***** Data extracts

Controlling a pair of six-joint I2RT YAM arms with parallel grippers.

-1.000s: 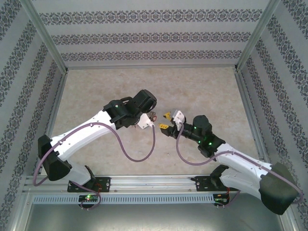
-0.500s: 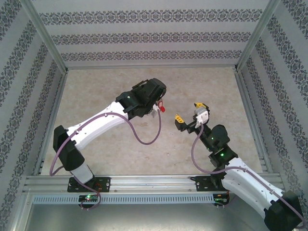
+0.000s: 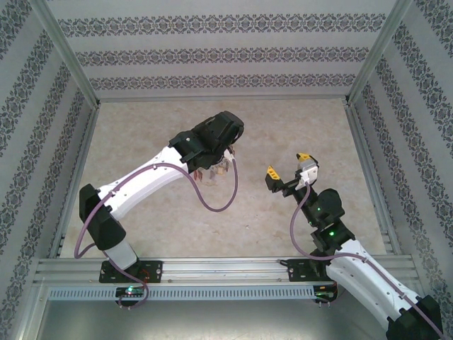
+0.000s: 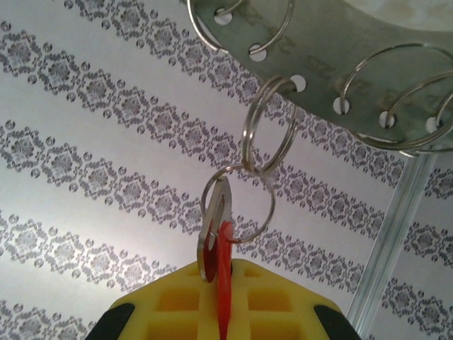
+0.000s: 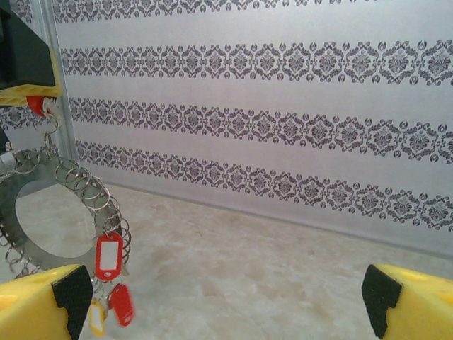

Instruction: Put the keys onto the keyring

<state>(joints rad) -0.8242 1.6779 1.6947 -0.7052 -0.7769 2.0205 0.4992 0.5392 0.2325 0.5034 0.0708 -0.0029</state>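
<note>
Keyring (image 4: 333,42): a flat grey metal band pierced with small holes. It hangs in the air under the left hand, above the middle of the worktop (image 3: 283,127). From the right wrist its round hollow centre shows, with the floor of the cell visible through it.
Link rings (image 4: 269,127): thin split rings pass through the holes of the band. One of them hangs from a hole and joins a second ring, and that second ring carries the held key.
Key (image 4: 210,234): silver, with a red tag (image 4: 224,276) beside it. Both are pinched upright between the yellow pads.
Left hand (image 4: 219,304): closed narrowly on the key and its tag, so the whole keyring dangles from that one grip. In the top view it sits left of centre, with the bundle just beneath it.
Other tags: seen from the right wrist, a red tag with a white window (image 5: 109,256), a second red one (image 5: 122,303) and a yellow one (image 5: 95,316) hang from the lower edge of the band.
Right hand (image 3: 288,165): spread wide and holding nothing. Its yellow fingertips (image 5: 42,301) stand far apart. It faces the keyring from the right, well apart from it and raised off the worktop.
</note>
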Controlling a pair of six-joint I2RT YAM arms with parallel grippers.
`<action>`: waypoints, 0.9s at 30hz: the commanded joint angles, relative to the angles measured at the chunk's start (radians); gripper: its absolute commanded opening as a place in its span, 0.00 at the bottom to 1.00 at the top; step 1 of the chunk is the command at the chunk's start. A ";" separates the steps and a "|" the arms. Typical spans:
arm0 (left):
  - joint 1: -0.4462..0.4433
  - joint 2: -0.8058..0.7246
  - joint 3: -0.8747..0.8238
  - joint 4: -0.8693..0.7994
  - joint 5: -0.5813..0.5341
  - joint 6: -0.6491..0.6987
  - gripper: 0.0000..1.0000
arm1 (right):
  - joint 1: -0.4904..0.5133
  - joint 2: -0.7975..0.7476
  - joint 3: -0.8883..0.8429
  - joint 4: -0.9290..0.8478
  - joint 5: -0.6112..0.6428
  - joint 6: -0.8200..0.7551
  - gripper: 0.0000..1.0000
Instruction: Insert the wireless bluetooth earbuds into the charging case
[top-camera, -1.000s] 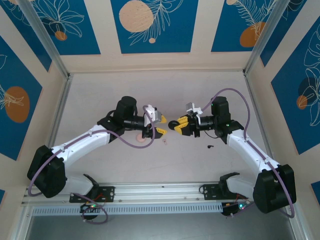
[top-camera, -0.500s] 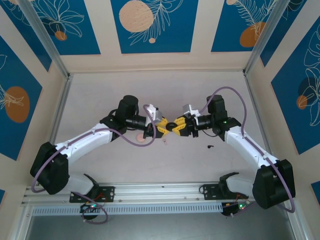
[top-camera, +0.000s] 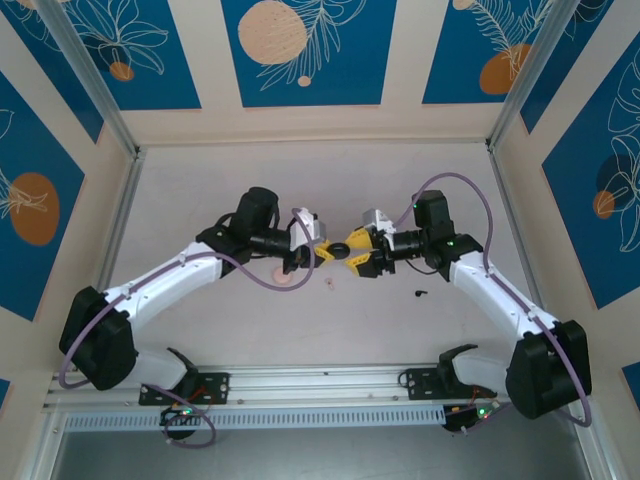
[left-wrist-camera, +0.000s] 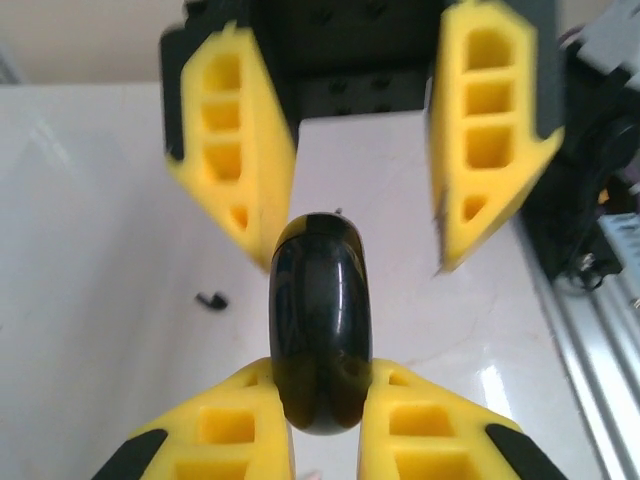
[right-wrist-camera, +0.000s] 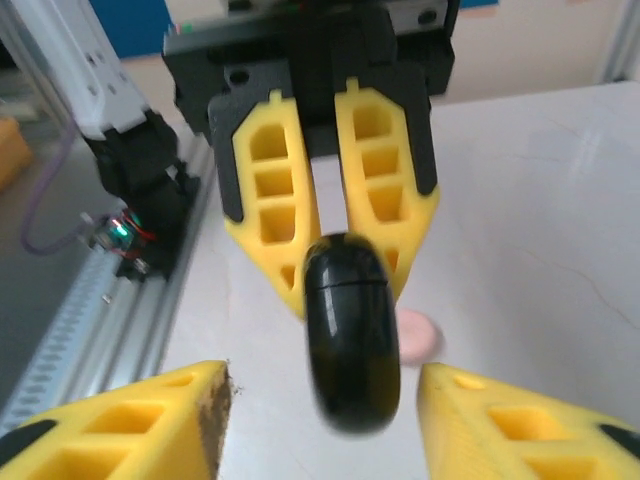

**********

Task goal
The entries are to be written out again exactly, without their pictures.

Your response
Controlling a pair of six-joint I2RT YAM arms with parallel grippers.

-1.000s: 
-0.500s: 
+0.000s: 
+0.000s: 
+0.000s: 

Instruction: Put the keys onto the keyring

<state>(joints rad) -0.8242 1.6779 1.6947 -0.7052 -0.7769 2.0205 0.4992 0.5392 0.2325 0.5034 0.0708 -0.0029</state>
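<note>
Keyring (image 4: 333,42): a flat grey metal band pierced with small holes. It hangs in the air under the left hand, above the middle of the worktop (image 3: 283,127). From the right wrist its round hollow centre shows, with the floor of the cell visible through it.
Link rings (image 4: 269,127): thin split rings pass through the holes of the band. One of them hangs from a hole and joins a second ring, and that second ring carries the held key.
Key (image 4: 210,234): silver, with a red tag (image 4: 224,276) beside it. Both are pinched upright between the yellow pads.
Left hand (image 4: 219,304): closed narrowly on the key and its tag, so the whole keyring dangles from that one grip. In the top view it sits left of centre, with the bundle just beneath it.
Other tags: seen from the right wrist, a red tag with a white window (image 5: 109,256), a second red one (image 5: 122,303) and a yellow one (image 5: 95,316) hang from the lower edge of the band.
Right hand (image 3: 288,165): spread wide and holding nothing. Its yellow fingertips (image 5: 42,301) stand far apart. It faces the keyring from the right, well apart from it and raised off the worktop.
</note>
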Controlling a pair of six-joint I2RT YAM arms with parallel grippers.
`<action>`: waypoints, 0.9s at 30hz: the commanded joint angles, relative to the angles measured at the chunk's start (radians); gripper: its absolute commanded opening as a place in its span, 0.00 at the bottom to 1.00 at the top; step 1 of the chunk is the command at the chunk's start. A ";" separates the steps and a "|" the arms. Typical spans:
arm0 (left):
  - joint 1: -0.4462..0.4433
  - joint 2: -0.8058..0.7246
  - joint 3: -0.8747..0.8238
  - joint 4: -0.8693..0.7994
  - joint 5: -0.5813..0.5341
  - joint 6: -0.6491..0.6987
  - gripper: 0.0000..1.0000
arm1 (right):
  - joint 1: -0.4904..0.5133
  - joint 2: -0.7975..0.7476
  - joint 3: -0.8883..0.8429
  - joint 4: -0.9290..0.8478
  - joint 5: -0.6112..0.6428
  - joint 6: -0.8200..0.7551
  - gripper: 0.0000..1.0000
Instruction: Insert the wireless bluetooth earbuds into the charging case
[top-camera, -1.000s] 
[top-camera, -0.500s] 
[top-camera, +0.000s] 
[left-wrist-camera, +0.000s] 
[right-wrist-camera, +0.000s] 

The reply is now complete.